The network which is responsible for the generation of the PPS vector is turned on, and allows the next upcoming vector to enter the PPS vector. As the output of the buffers is emptied, evolution occurs. The evolution then directs the generation of the next clock pulse in favor of PPS vector production in order to obtain a random PPS vector by the side of the in-progress time. Then, the depressing boundary of the clock pulsate leads to alterations that twist the PPS setup and, finally, it sets the buffer signals to standard in that order.

6. Experimental Results

6.1. Experimental Setup

In the method that we have suggested, we have provided an example of a 4 by 4 mesh NoC that implements the XY routing strategy.
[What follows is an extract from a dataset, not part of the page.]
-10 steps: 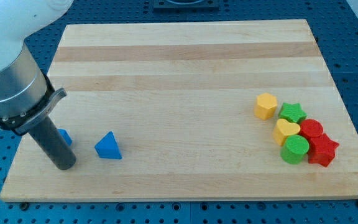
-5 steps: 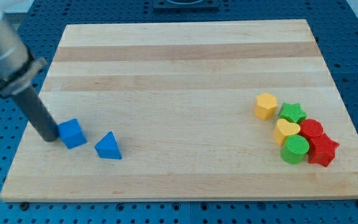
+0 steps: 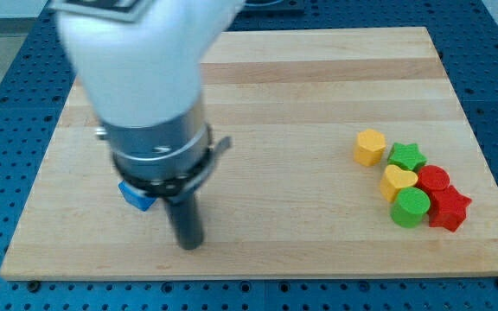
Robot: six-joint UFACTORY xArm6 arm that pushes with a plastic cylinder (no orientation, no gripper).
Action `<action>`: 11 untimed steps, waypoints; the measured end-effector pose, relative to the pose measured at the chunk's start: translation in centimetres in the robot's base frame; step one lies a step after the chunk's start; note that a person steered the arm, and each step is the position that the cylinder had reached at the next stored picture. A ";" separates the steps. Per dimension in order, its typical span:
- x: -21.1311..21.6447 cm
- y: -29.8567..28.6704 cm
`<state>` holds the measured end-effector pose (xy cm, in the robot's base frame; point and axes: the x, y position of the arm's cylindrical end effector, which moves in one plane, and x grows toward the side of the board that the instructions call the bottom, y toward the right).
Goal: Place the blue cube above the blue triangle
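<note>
My arm covers the board's left half, and my tip (image 3: 188,244) rests on the board near the view's bottom edge. One blue block (image 3: 134,195) shows only in part, just left of and above the tip and under the arm's grey collar. I cannot tell whether it is the cube or the triangle. The other blue block is hidden behind the arm.
A cluster sits at the view's right: a yellow hexagon (image 3: 370,147), green star (image 3: 406,156), yellow heart (image 3: 398,181), red cylinder (image 3: 433,179), green cylinder (image 3: 411,207) and red star (image 3: 448,208). The wooden board (image 3: 318,78) lies on a blue perforated table.
My arm swung from the board's left edge to the right and downward, over the two blue blocks. Both were in plain view before; now only part of one shows.
</note>
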<state>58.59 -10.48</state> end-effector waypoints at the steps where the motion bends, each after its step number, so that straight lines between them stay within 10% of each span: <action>1: 0.1 -4.9; 4: -7.1 -6.8; 11: -8.1 0.0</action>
There is use of input and output FIFOs with a depth of eight. A booksim simulator is used to perform the simulation of the system. The bookism network simulator was described by [41] as a detailed, cycle-accurate simulator for network-on-chips (NoCs) that can also be used to model interconnection networks for a variety of other systems. For the purpose of determining the directional precedence in the crossbar, a round-robin arbiter is used. In place of the random vector selection of eight distinct permutation patterns, a 3-bit PPS vector is utilized in this calculation. Figure 8 depicts the overall configuration of the NoC, which includes separate secure and unsecured zones. IP cores within a secure zone are considered trusted and authenticated, whereas those in unsecured zones may have some un-trusted modules. The packet broadcast is limited to the secure and non-secure zone under contact rules. The probability of sending and receiving packets for each protected and unprotected zone is equal. We have thoroughly calculated dissimilar packet insertion rates (λ), which vary from 0.075 en route to 0.2 packets per cycle per node.

6.2. Throughput

We compared our throughput with that of Frey et al. [21] by checking the whole quantity of received suitable packets via NoC NIs during the known simulation. The suitable packet is that which reaches its original destination somewhat quicker than that of the adapted destination address. By evaluating the performance, which is shown in Figure 9a–c, the results demonstrate that the anticipated method delivers an identical number of packets at an identical traffic vaccination rate, despite HTs being introduced. The method in [38] drops the packet as HTs are inserted. Our technique increases the number of acknowledged valid packets by up to 8% and 12% compared to the runtime hardware Trojan mitigation method and baseline, respectively, when a single HT is inserted, whereas the 3 dest HT improves some acknowledged valid packets by up to 10% compared to the runtime hardware Trojan mitigation method.
The amount of acknowledged valid packets impacted by the HEAD HTs is shown in Figure 10. Our proposed technique also performs well in this situation because the runtime hardware Trojan mitigation method did not recover as many headers flits as our proposed method did. The number of received valid packets through our proposed method is 14.7% more than that of the runtime hardware Trojan mitigation method when 3 head HTs are inserted.
The packet’s tail flit is misrouted when the TAIL HT is present. Our proposed method has a good performance compared to the runtime HT mitigation method. Our method has 3% more received valid packets than the runtime HT mitigation method, as shown in Figure 11. The performance drop due to tail flit is more than that of the HEAD HT case. This is because when the tail flit is dropped, the packets will not release the network resource, which will have more effect on bandwidth depletion.
We observe a significant change in the number of the received packets when the tail flit is lost as a result of the TAIL HT. This is in comparison to the NoC situation in which there is no HT present. As is clear from Figure 11, our method obtained exceptional results compared to the runtime hardware Trojan mitigation method, by which more valid packets were obtained when the tail HTs were inserted in the routers. However, when the number of HTs increases, there is a significant change in the throughput of our method and the runtime HT mitigation method. Figure 10b makes it abundantly clear that the decrease in performance is more detrimental due to the fact that if the tail flit does not arrive, the system will not be able to release the path through which it transfers the flits. As we increase the number of HTs being inserted, the number of routers will wait for the smash to place in the tail flits, thus preventing new packets from being inserted in the network. Therefore, it will decrease the number of valid packets obtained.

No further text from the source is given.